* What this task involves: Take each line of the listing that has the string "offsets" and report it.

* Input data:
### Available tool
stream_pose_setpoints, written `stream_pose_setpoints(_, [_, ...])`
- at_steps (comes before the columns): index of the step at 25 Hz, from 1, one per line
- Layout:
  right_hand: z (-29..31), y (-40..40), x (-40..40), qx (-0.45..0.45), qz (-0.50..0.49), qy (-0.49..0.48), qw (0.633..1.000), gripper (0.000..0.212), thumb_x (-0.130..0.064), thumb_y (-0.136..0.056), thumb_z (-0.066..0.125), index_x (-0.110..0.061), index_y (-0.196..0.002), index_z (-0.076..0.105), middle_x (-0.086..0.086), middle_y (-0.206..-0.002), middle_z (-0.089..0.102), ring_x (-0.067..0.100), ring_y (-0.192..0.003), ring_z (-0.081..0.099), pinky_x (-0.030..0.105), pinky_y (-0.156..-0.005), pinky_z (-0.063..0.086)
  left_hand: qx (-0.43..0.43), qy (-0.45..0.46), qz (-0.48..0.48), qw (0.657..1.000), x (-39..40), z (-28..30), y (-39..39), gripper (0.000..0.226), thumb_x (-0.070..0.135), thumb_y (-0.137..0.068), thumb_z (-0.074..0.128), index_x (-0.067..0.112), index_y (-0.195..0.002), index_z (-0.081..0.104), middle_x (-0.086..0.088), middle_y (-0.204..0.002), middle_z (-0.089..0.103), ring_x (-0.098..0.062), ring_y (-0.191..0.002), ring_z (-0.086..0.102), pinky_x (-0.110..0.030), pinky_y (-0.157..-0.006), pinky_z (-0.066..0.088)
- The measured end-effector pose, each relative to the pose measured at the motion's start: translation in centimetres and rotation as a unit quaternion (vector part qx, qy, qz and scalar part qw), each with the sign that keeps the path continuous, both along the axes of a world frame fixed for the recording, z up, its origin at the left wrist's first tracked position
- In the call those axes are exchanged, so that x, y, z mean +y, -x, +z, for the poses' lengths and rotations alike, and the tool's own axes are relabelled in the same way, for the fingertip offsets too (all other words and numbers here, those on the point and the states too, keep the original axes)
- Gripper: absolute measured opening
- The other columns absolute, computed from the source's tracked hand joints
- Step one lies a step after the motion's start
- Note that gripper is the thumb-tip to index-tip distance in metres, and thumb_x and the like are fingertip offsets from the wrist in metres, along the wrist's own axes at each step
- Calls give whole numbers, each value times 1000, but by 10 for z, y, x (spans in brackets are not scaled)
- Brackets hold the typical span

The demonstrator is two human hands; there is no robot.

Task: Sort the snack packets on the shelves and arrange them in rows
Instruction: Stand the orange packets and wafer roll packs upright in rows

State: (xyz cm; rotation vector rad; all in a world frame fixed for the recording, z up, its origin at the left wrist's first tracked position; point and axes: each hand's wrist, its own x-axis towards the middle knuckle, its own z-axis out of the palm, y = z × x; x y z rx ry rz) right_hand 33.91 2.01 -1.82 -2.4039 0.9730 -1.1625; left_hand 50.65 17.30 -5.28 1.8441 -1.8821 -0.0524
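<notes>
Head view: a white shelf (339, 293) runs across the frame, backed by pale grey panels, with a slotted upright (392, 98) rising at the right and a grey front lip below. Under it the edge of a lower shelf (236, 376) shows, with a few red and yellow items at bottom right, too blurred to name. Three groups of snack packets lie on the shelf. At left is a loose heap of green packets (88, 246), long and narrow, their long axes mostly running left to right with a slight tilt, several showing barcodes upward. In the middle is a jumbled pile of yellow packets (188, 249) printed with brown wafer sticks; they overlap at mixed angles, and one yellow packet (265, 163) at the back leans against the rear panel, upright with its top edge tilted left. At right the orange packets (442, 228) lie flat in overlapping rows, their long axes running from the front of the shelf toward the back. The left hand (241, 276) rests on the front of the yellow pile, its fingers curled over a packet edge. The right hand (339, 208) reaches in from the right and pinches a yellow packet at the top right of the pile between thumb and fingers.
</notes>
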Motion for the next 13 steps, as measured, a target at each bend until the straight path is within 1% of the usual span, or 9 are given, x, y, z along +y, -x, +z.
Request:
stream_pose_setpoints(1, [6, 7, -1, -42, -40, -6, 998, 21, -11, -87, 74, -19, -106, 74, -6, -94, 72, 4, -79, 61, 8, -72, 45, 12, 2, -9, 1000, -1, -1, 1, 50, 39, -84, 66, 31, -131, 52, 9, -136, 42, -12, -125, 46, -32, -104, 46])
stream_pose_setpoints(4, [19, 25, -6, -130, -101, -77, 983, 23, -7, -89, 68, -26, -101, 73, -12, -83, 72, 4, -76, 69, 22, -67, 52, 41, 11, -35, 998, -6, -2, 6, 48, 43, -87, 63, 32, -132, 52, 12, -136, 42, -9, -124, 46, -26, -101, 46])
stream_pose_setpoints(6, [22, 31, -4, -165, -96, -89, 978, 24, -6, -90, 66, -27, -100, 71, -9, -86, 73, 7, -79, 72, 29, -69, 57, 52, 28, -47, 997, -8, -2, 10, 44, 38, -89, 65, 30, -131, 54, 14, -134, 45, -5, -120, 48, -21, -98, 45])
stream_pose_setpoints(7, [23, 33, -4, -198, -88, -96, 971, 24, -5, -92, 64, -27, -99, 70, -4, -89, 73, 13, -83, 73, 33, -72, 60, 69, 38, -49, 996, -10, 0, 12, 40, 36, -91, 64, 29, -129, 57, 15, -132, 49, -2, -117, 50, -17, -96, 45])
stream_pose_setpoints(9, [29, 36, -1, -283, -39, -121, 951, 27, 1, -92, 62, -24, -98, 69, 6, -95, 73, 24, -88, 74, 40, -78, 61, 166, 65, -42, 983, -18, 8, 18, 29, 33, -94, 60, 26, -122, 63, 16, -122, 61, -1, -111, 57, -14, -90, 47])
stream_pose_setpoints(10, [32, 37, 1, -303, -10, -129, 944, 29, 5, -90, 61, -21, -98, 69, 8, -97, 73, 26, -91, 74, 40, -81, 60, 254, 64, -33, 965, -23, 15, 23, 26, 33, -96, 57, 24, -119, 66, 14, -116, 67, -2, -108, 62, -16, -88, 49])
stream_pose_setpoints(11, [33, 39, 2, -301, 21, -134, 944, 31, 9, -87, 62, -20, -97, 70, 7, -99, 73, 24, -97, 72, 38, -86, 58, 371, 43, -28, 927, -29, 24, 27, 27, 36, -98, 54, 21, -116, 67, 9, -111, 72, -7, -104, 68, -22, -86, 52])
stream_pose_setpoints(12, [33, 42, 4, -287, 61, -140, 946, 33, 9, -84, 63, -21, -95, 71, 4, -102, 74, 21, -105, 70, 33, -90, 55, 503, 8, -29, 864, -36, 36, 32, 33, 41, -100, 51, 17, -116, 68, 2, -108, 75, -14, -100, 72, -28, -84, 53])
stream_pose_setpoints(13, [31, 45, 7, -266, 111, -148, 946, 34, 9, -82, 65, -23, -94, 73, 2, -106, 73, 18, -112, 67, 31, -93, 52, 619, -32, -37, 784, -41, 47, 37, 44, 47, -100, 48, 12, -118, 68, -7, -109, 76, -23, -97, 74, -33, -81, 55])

* Answer box:
- In the call those axes are exchanged, so that x, y, z mean +y, -x, +z, for the poses' lengths and rotations alike, and the tool's own axes are relabelled in the same way, for the fingertip offsets too (all other words and numbers here, those on the point and the states too, keep the original axes)
- Note that gripper is the thumb-tip to index-tip distance in metres, and thumb_x and the like are fingertip offsets from the wrist in metres, along the wrist's own axes at each step

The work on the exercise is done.